(Collected data entries)
★ ★ ★

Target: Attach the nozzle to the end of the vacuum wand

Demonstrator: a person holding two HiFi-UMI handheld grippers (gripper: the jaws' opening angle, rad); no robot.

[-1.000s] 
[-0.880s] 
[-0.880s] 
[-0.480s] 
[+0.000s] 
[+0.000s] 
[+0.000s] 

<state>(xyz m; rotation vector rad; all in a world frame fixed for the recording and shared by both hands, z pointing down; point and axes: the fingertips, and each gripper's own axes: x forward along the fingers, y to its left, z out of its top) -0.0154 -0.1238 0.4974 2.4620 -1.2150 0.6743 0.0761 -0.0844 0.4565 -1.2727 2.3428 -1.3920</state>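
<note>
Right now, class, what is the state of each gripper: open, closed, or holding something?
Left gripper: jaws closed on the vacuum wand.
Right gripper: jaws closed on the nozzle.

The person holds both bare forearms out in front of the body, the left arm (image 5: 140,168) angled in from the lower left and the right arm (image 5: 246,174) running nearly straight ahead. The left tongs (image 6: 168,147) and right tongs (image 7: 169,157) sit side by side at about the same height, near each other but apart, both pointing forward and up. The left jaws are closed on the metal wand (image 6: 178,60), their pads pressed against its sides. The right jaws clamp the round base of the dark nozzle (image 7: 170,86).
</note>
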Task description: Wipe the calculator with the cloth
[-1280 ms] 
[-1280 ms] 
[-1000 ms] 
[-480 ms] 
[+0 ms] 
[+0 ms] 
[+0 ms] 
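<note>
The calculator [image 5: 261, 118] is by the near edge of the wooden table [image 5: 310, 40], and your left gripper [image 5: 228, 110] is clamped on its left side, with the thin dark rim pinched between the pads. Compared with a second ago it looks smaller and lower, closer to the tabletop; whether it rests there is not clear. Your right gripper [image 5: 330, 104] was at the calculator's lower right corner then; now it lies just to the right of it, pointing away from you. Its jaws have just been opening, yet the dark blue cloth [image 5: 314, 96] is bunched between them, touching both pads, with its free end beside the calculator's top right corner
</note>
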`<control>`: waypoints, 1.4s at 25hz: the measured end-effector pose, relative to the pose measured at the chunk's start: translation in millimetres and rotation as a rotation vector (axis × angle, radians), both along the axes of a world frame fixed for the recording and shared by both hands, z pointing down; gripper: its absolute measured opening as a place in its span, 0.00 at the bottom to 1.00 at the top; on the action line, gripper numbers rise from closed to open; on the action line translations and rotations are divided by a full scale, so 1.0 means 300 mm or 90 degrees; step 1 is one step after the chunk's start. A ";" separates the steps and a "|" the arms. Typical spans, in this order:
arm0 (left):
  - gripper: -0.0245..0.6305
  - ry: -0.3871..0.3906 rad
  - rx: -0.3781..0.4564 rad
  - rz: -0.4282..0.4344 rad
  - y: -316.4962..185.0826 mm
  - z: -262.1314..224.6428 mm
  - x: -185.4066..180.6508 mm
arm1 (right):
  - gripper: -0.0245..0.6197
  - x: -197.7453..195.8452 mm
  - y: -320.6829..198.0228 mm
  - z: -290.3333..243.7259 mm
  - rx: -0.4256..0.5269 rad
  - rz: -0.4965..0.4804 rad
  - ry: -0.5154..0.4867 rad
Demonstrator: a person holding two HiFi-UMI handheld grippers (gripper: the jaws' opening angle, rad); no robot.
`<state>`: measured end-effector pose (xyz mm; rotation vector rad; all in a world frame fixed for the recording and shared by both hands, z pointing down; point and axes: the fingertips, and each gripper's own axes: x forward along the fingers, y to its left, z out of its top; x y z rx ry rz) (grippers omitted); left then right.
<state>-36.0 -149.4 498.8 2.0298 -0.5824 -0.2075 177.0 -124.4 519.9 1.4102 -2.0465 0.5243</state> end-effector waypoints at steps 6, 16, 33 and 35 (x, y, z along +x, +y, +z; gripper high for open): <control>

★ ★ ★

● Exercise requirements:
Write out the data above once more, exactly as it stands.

● Result of this task:
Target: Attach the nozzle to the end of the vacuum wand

Demonstrator: a person holding two HiFi-UMI handheld grippers (gripper: the jaws' opening angle, rad); no robot.

[-1.000s] 
[-0.880s] 
[-0.880s] 
[-0.480s] 
[+0.000s] 
[+0.000s] 
[+0.000s] 

<state>(xyz m; rotation vector rad; all in a world frame fixed for the recording and shared by both hands, z pointing down; point and axes: the fingertips, and each gripper's own axes: x forward along the fingers, y to its left, z out of its top) -0.0154 -0.1238 0.4974 2.4620 -1.2150 0.6743 0.0761 -0.0844 0.4565 -1.2727 2.3428 -1.3920</state>
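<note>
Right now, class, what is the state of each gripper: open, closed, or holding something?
Left gripper: jaws closed on the vacuum wand.
Right gripper: jaws closed on the nozzle.

The person holds both bare forearms out in front of the body, the left arm (image 5: 140,168) angled in from the lower left and the right arm (image 5: 246,174) running nearly straight ahead. The left tongs (image 6: 168,147) and right tongs (image 7: 169,157) sit side by side at about the same height, near each other but apart, both pointing forward and up. The left jaws are closed on the metal wand (image 6: 178,60), their pads pressed against its sides. The right jaws clamp the round base of the dark nozzle (image 7: 170,86).
</note>
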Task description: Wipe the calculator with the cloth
[-1280 ms] 
[-1280 ms] 
[-1000 ms] 
[-480 ms] 
[+0 ms] 
[+0 ms] 
[+0 ms] 
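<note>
The calculator [image 5: 261, 118] is by the near edge of the wooden table [image 5: 310, 40], and your left gripper [image 5: 228, 110] is clamped on its left side, with the thin dark rim pinched between the pads. Compared with a second ago it looks smaller and lower, closer to the tabletop; whether it rests there is not clear. Your right gripper [image 5: 330, 104] was at the calculator's lower right corner then; now it lies just to the right of it, pointing away from you. Its jaws have just been opening, yet the dark blue cloth [image 5: 314, 96] is bunched between them, touching both pads, with its free end beside the calculator's top right corner
</note>
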`<control>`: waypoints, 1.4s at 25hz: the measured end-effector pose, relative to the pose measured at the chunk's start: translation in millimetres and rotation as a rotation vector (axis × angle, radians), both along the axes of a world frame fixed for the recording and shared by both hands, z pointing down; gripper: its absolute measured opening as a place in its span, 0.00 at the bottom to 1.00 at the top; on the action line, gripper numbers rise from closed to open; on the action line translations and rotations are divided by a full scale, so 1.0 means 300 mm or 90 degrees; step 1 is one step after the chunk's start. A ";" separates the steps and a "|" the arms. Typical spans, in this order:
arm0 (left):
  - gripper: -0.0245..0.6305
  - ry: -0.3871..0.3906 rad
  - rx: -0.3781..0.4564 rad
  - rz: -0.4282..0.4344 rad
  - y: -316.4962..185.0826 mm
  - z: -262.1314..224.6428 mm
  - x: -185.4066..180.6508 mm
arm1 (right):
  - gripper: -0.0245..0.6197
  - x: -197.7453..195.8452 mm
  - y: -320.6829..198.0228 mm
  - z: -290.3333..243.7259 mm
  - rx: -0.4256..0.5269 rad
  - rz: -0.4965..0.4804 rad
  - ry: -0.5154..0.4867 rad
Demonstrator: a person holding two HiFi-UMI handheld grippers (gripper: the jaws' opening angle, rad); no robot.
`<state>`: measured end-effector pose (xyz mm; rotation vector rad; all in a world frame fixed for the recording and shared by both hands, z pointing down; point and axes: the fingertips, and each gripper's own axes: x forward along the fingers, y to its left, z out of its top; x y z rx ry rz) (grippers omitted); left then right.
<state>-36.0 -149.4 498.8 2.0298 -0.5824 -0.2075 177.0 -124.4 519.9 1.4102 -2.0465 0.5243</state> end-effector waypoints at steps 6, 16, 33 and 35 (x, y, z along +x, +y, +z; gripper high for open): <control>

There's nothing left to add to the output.